Frauen-Kreismeisterschaft: Obermelsungen triumphiert, aber Viktoria hält gut dagegen

Goldenes Tor durch Gerhard

Titel erfolgreich verteidigt: der TSV Obermelsungen mit Trainer Gisbert Ey (links vorn) sowie (weiter im Uhrzeigersinn) Madeleine Heidel, Selina Adler, Janina Monk, Theresa Bode, Helena Seifert, Kristina Gerhard, Nicole Kinne, Lena Stippich, Micky Brilling und Julia Riemenschneider. Foto: Kasiewicz

Homberg. Zum dritten Mal in Folge eroberte das Frauenfußball-Team des TSV Obermelsungen den Titel des Hallenkreismeisters. Im Endspiel besiegte das Ey-Team die Viktoria aus Großenenglis glücklich mit 1:0. Dritter wurde der TSV Mardorf. Abgesagt hatten der TSV Metze und der SV Seigertshausen.

Die Schützlinge von Gisbert Ey waren in Homberg das Maß aller Dinge. Mit 29 Toren erzielten sie die meisten Treffer, stellten bei nur einem Gegentor die beste Abwehr und mit Julia Riemenschneider (10 Treffer) die Torschützenkönigin. In den Vorrundenspielen setzte sich der TSV souverän gegen den TSV Remsfeld und FC Homberg durch.

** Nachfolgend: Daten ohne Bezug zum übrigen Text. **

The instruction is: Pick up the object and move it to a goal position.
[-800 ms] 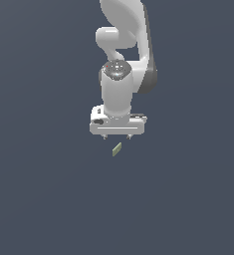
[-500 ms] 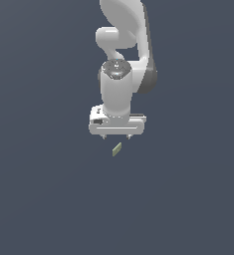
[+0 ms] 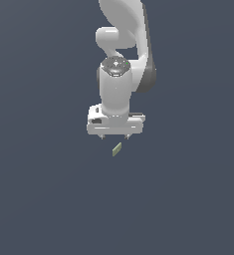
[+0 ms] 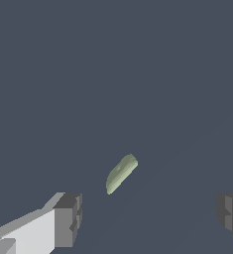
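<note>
In the exterior view, the white arm points straight down over a plain dark grey-blue surface. Its pincer hangs with two short fingertips spread wide under the broad white hand. The object, a tiny pale olive-green block, lies just below the pincer, apart from it and turned at a slant.

In the wrist view, the two grey fingertips stand far apart. The object lies on the surface between and beyond them, touching neither.
</note>
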Robot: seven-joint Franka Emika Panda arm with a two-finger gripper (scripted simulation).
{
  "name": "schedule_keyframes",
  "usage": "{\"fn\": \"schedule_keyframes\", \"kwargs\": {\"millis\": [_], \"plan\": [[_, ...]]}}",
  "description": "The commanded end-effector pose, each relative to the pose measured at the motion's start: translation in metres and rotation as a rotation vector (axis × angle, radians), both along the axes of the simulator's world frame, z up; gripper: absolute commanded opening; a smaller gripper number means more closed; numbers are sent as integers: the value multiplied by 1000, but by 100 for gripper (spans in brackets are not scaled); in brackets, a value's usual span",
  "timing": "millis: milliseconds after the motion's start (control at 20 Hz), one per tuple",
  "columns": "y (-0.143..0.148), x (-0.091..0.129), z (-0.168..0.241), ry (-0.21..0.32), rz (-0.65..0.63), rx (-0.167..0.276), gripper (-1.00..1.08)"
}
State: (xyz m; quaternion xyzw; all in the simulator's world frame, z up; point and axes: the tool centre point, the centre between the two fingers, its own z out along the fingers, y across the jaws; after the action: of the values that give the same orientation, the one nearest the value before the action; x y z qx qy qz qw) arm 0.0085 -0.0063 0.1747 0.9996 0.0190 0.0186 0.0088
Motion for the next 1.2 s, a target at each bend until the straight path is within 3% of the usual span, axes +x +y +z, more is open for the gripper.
{"fn": "schedule_keyframes", "kwargs": {"millis": [0, 500, 1150], "plan": [[0, 0, -1, 1, -9, 1, 100], [3, -3, -17, 7, -143, 12, 100], [7, -12, -57, 21, -492, 29, 100]]}}
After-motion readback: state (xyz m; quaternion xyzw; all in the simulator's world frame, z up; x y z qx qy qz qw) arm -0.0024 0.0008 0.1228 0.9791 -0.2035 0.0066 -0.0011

Nur gegen den Gruppenligisten TSV Mardorf hatte er Mühe. Zweiter wurde A-Ligist SV Antrefftal vor dem TSV Remsfeld und FC Homberg. In der Gruppe A ließ die Viktoria wie erwartet nichts anbrennen und wurde verdient Gruppensieger vor dem TSV Mardorf und dem SV Konnefeld. Der TSV Ellenberg enttäuschte als Letzter.

Im Halbfinale setzten sich die Kässner-Schützlinge im Duell zweier Gruppenligistengegen den TSV Mardorf durch Tore von Jennifer Nolting und Johanna Weigl mit 2:0 durch.

Obermelsungen behauptete sich gegen das starke Antrefftal, das lange Zeit gut mithielt, am Ende noch klar mit 4:0. Die Tore erzielten Julia Riemenschneider (2), Lena Stippich und Sabrina Lichte.

Im Spiel um den dritten Platz setzte sich Mardorf durch ein Tor von Jasmin Weigel mit 1:0 gegen A-Ligist Antrefftal durch.

Im Endspiel kam es zu einem offenen Schlagabtausch mit Chancen auf beiden Seiten. Kristina Gerhard gelang das goldene Tor mit einem Schuss von der Mittellinie, der der ansonsten starken Jenny Wedemeyer durch die Beine rutschte. „Insgesamt haben wir verdient das Turnier gewonnen“, freute sich Ey über die Leistung seiner Frauen. Aber auch der Engliser Gegenüber Andreas Kässner war zufrieden: „Wir haben das Endspiel offen gestaltet und hätten mit etwas mehr Glück auch gewinnen können“.